Te co sypią i pługują
Nie zabrakło ekspozycji producentów i dystrybutorów sprzętu do utrzymania dróg. Choćby wspomniane firmy Pronar i Komunal Partner - ta, jako przedstawiciel włoskiej marki Giletta, wystawiała posypywarkę ONE, wykonaną ze stali nierdzewnej, z podajnikiem taśmowo-łańcuchowym. Firma Dobrowolski pochwaliła się wielofunkcyjnym pojazdem z posypywarką Orion i pługiem segmentowym PDS. Robert Mesjasz, przedstawiciel handlowy w firmie powiedział nam, że wprowadzona na rynek w 2010 r. posypywarka cieszy się sporym popytem. Jest to sprzęt o dużej dokładności pracy, polecany m.in. do obsługi dróg krajowych i autostrad. Komputerowe sterowanie pozwala precyzyjnie dobierać dawkowanie materiału. Tzw. układ nadążny zapewnia równomierne posypywanie i sprzyja oszczędności, bowiem uzależnia wydatek od prędkości jazdy oraz wstrzymuje wysyp po zatrzymaniu pojazdu. Pojazd wyposażony w żuraw Fassi F65, po zdjęciu posypywarki, służy do selektywnej zbiórki śmieci.

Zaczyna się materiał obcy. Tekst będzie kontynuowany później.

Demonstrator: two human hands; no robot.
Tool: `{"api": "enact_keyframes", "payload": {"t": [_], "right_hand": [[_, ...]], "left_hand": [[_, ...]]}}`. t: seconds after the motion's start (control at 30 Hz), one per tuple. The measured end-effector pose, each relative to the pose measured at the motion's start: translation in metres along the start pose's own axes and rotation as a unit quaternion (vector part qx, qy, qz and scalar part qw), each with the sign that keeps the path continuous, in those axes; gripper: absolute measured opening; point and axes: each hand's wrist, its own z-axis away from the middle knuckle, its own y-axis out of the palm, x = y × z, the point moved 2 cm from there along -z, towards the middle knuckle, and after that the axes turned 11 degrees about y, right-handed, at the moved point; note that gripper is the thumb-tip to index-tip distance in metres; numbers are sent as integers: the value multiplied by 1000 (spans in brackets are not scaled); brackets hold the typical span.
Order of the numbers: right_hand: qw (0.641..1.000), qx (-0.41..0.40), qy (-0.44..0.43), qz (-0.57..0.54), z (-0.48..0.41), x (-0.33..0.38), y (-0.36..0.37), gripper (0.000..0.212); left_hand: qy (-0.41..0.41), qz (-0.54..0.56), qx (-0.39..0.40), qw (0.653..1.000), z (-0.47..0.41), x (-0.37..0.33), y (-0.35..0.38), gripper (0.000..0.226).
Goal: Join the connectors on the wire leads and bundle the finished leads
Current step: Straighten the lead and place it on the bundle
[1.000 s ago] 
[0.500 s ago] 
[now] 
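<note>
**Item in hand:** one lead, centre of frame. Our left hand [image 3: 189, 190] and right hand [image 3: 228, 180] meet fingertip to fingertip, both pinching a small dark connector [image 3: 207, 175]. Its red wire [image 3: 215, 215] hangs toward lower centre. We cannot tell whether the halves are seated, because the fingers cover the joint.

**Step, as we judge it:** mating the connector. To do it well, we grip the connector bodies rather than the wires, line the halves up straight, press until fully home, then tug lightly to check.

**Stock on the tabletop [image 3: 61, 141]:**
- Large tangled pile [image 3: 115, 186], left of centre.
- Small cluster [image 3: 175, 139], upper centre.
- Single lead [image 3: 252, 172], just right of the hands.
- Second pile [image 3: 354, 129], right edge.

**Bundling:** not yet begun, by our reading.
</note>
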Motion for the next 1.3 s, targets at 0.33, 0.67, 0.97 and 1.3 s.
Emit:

Pomimo narzekania wystawców na kryzys, poznańskie targi okazały się większe niż w poprzedniej edycji, Komtechnika i Poleko zgromadziły prawie tysiąc uczestników z 19 krajów z Europy, a także z Chin oraz Korei Południowej. Przed nami rok istotnych zmian w przepisach dotyczących gospodarki odpadami, jest nadzieja na rozruszanie inwestycji w firmach świadczących takie usługi.
Obawy i nadzieje wystawców
Marek Antkowiak, regionalny kierownik sprzedaży Volvo Maszyny Budowlane Polska:
- W 2013 roku zmieni się prawo dotyczące zarządzania gospodarką komunalną i dlatego teraz wielu potencjalnych nabywców sprzętu komunalnego wstrzymuje się z inwestycjami. Obecnie mamy wolny rynek, mieszkańcy mogą zawierać umowy na wywóz nieczystości z dowolną firmą, a od lipca 2013 roku to władze gminy będą decydowały, jaka firma ma wykonywać te zadania. Jeśli więc firma zajmująca się wywozem nie ma pewności, że zostanie wybrana, to nie kupuje sprzętu.
Artur Sznicer, właściciel firmy Komunal Truck:
- Po zmianie przepisów klienci, którzy wygrają przetargi na wywóz nieczystości, będą chętniej inwestować w sprzęt, bo umowy z gminami będą zawierane na dłuższy okres i te firmy będą miały pewność, że nie stracą zleceń. Wymogi stawiane przez gminy wymuszą wprowadzanie ekologicznego, nowocześniejszego sprzętu, co też napędzi koniunkturę i przyczyni się do rozwoju tej branży. Władze gmin już ogłaszają przetargi, bo w maju powinny zakończyć proces wyłaniania firm do wywozu nieczystości, aby w lipcu wszystko działało po nowemu. Niektórzy klienci kupują nowy sprzęt, dozbrajają się, aby uzyskać wysokie nowy w przetargu.
Lista produktów nagrodzonych Złotym Medalem MTP na targach:
* Zamiatarka walcowa Kärcher KM 80 W P.
* Ciągnik kompaktowy John Deere 1026R z agregatem AutoConnect.
* Kompleksowy system kontroli odbioru odpadów XTrack (firma Omega), z wykorzystaniem identyfikacji RFID pojemników i worków do selektywnej zbiórki odpadów.
* Kosiarka Kuhn na wysięgniku Multi-Longer T4844 P.